### What needs to be done
In your copy of the data, include no pictures and alter nothing else.

### Source data
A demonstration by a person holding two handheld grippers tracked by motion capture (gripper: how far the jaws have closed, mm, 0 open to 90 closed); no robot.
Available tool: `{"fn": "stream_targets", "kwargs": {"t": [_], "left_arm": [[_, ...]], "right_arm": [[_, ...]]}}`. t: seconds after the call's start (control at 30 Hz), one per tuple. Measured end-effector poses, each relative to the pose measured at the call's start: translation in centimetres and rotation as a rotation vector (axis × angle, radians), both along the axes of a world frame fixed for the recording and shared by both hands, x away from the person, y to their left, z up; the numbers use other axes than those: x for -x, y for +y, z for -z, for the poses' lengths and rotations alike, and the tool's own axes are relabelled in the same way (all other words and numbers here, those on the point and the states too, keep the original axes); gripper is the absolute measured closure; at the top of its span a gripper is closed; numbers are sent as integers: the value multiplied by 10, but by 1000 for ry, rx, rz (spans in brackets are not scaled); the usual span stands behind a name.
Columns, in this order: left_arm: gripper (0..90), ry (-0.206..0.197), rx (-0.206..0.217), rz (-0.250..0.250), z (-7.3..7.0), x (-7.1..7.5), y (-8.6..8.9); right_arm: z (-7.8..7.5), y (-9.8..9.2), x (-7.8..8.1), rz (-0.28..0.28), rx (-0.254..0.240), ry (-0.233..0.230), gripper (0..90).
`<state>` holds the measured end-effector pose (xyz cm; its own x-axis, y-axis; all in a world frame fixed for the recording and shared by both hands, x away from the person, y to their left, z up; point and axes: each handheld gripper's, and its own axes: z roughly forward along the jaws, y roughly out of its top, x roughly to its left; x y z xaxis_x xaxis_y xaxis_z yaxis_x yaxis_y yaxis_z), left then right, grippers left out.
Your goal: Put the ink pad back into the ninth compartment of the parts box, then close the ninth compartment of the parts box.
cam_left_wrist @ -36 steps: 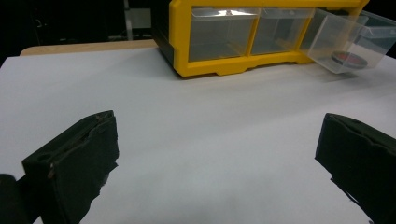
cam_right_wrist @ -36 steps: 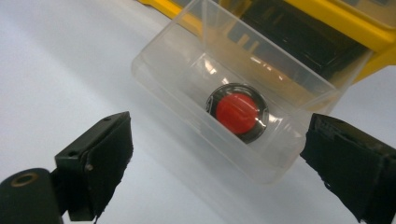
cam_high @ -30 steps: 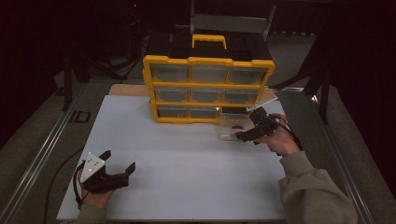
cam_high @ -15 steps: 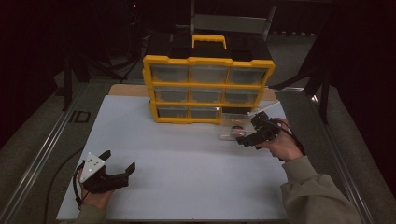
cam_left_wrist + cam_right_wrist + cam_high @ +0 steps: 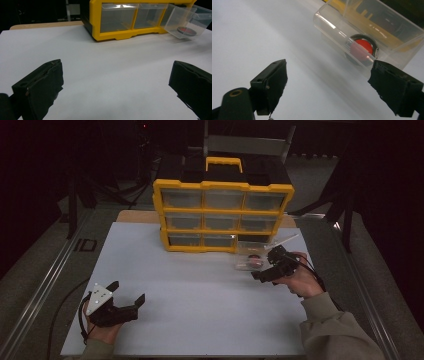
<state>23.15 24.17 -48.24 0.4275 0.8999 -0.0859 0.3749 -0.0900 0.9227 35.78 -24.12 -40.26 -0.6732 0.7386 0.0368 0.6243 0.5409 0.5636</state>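
Observation:
A yellow drawer organizer [image 5: 222, 215] stands at the back of the white table [image 5: 200, 320]. One clear plastic drawer [image 5: 248, 251] lies out on the table by its lower right corner, with a round red and black disc [image 5: 254, 261] inside. My right gripper [image 5: 260, 269] hovers just right of that drawer. Its jaws are open and have just been closing a little, with bare table between them. In the right gripper view the drawer [image 5: 352, 27] and disc [image 5: 362, 47] lie just beyond the right gripper [image 5: 330, 71]. My left gripper [image 5: 127, 291] rests open at the near left.
The organizer [image 5: 125, 35] has a black top with a yellow handle [image 5: 224, 162]. From the left gripper [image 5: 117, 68] the clear drawer [image 5: 185, 22] lies far off at the upper right. Metal rails [image 5: 45, 285] run along the table's sides.
The right hand has drawn back slightly toward the near edge, away from the clear drawer. The left hand has stayed where it was.

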Motion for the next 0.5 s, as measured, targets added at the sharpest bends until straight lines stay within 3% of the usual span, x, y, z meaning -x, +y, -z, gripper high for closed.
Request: {"fn": "stream_targets", "kwargs": {"t": [0.5], "left_arm": [[1, 1, -3, 1, 0, 0, 0]], "right_arm": [[10, -2, 5, 4, -3, 3, 152]]}}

### Solution for this task
A demonstration by a person holding two handheld grippers tracked by motion capture (gripper: how far the jaws have closed, mm, 0 open to 90 closed); no robot.
Available tool: `{"fn": "stream_targets", "kwargs": {"t": [_], "left_arm": [[_, ...]], "right_arm": [[_, ...]]}}`. t: seconds after the call's start (control at 30 Hz), one per tuple. Measured end-effector poses, each relative to the pose measured at the call's start: translation in centimetres and rotation as a rotation vector (axis × angle, radians), both along the axes of a world frame fixed for the recording and shared by both hands, x away from the person, y to their left, z up; the numbers use other axes than those: x for -x, y for +y, z for -z, for the poses' lengths and rotations alike, and the tool's own axes are relabelled in the same way (all other words and numbers here, those on the point and the states too, keep the original axes); gripper is the absolute measured closure; at the top of its span a gripper is closed; numbers are sent as integers: the value multiplied by 10, but by 1000 for ry, rx, rz (spans in brackets are not scaled); the usual span stands behind a name.
Columns, in this order: left_arm: gripper (0..90), ry (-0.206..0.197), rx (-0.206..0.217), rz (-0.250..0.250), z (-7.3..7.0), x (-7.1..7.5), y (-8.6..8.9); right_arm: z (-7.8..7.5), y (-9.8..9.2), x (-7.8..8.1), rz (-0.28..0.28), rx (-0.254..0.240), ry (-0.233..0.230), gripper (0..90).
`<state>` holds the measured end-effector pose (xyz cm; its own x-axis, y-axis; all in a world frame fixed for the recording and shared by both hands, x away from the person, y to their left, z up; point and axes: each handheld gripper's, and its own axes: z roughly forward along the jaws, y roughly out of its top, x roughly to its left; x y z xaxis_x xaxis_y xaxis_z yaxis_x yaxis_y yaxis_z), left then right, grippers left out.
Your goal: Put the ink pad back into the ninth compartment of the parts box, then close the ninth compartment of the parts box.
cam_left_wrist @ -36 steps: 
cam_right_wrist @ -36 steps: 
cam_high @ -30 steps: 
cam_high @ -15 steps: 
cam_left_wrist + cam_right_wrist + cam_high @ +0 steps: 
<state>23.15 24.17 -48.24 0.4275 0.8999 -0.0859 0.3749 -0.0900 0.9227 35.78 -24.12 -40.26 -0.6732 0.7386 0.0368 0.6243 0.5409 0.5636</state>
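Observation:
A yellow drawer organizer [image 5: 222, 215] stands at the back of the white table [image 5: 200, 320]. One clear plastic drawer [image 5: 248, 251] lies out on the table by its lower right corner, with a round red and black disc [image 5: 254, 261] inside. My right gripper [image 5: 260, 269] hovers just right of that drawer. Its jaws are open and have just been closing a little, with bare table between them. In the right gripper view the drawer [image 5: 352, 27] and disc [image 5: 362, 47] lie just beyond the right gripper [image 5: 330, 71]. My left gripper [image 5: 127, 291] rests open at the near left.
The organizer [image 5: 125, 35] has a black top with a yellow handle [image 5: 224, 162]. From the left gripper [image 5: 117, 68] the clear drawer [image 5: 185, 22] lies far off at the upper right. Metal rails [image 5: 45, 285] run along the table's sides.
The right hand has drawn back slightly toward the near edge, away from the clear drawer. The left hand has stayed where it was.
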
Motion for the next 0.5 s, as measured, targets added at the sharpest bends until straight lines stay within 3% of the usual span, x, y, z meaning -x, +y, -z, gripper high for closed.
Request: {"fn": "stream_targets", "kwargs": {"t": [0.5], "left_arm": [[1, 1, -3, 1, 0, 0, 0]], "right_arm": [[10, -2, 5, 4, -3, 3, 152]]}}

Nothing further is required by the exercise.